Cuando me enorgullecía de mi equilibrio entre la vida laboral y personal, me di cuenta de que nunca fue el trabajo lo que me hizo sentir vivo. Tenía esa versión del equilibrio entre la vida laboral y personal que se parece a un matrimonio helado, basada en el hábito, la comodidad y la necesidad recíproca. Esquiar era refugio, restauración y escape. El trabajo era ambición, deber y servicio. Al mantenerlos separados, nunca estuve del todo presente en ninguno de los dos.
No quería que el trabajo se apoderara de mi vida. Pero tampoco me conformé con financiar mi vida. Quería un trabajo que conjurara pasión y devoción. Eso me hizo servir y aprender. Eso reflejó lo que soy y me acercó a gente interesante. Eso me agotó y me restauró y me emocionó y me asustó y me mantuvo nervioso como lo hacía el esquí a veces. Ningún trabajo haría eso por mí. Tenía que trabajar de esa manera. Un trabajo podría, en el mejor de los casos, animarme —literalmente, ayudarme a mantener el coraje— a hacerlo.
Fue entonces cuando aprendí que en cualquier trabajo, los momentos importantes son como las mañanas de polvo fresco y cielo azul, pocos, distantes entre sí y tanto más agradables cuanto más preparado esté. Así que es mejor que elijamos un trabajo, en la medida de lo posible, en el que esos momentos de felicidad valgan la pena el esfuerzo que se necesita para estar presente y preparado para ellos.
En el mejor de los casos, el esfuerzo en sí mismo parece valioso con bastante frecuencia. Pero incluso cuando no lo hace, podemos darnos cuenta de que nuestro trabajo tiene sentido si entre sus momentos de felicidad nos sentimos más frustrados que aburridos.
Nunca sabré si podría haber sido instructor de esquí o cómo sería la vida si lo hubiera hecho.
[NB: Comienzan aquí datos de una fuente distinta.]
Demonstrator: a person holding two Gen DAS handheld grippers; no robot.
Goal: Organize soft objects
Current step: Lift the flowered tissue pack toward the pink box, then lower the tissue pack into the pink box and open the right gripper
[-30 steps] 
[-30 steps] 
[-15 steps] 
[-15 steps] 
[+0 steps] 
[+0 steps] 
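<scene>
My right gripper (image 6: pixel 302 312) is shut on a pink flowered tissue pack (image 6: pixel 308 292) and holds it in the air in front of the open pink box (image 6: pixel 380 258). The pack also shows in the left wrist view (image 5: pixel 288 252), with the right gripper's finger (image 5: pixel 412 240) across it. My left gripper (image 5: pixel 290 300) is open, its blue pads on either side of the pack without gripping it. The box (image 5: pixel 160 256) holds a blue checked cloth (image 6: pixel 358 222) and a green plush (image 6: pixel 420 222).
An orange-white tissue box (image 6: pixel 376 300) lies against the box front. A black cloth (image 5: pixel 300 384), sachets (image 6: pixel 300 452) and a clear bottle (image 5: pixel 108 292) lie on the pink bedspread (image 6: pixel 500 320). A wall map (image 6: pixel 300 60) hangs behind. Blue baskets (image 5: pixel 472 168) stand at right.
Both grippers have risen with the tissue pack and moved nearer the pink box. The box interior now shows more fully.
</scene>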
Esa versión de mí descansa en alguna parte de mi psique, entre las que figuran el profesor de la Universidad de Rice Otilia Obodaru llama a nuestro «yo alternativo». Se despierta de vez en cuando, como hacen estos yoes, murmurando «y si…»
A pesar de todo el valor que damos a los planes y las actividades, lo que nos hace ser quienes somos es a menudo lo que hacemos con las sorpresas de la vida. Las tentaciones no siempre apuntan a lo que realmente queremos, sino que a menudo apuntan a lo que estamos intentando convertirnos. La madurez no es la capacidad de perseguirlos o suprimirlos. Es la capacidad de tomarlos en serio sin tomarlos siempre al pie de la letra.
Resulta que necesitaba ese descanso. Pensaba que tenía que seguir adelante, pero lo fue quedarse atrapado eso me ayudó a crecer.
Cuando volví a la montaña, había empezado la transición que me llevó, tras años de incertidumbre, a lo que hago y a lo que soy hoy.
Este mes enseñaré a mis hijos a esquiar.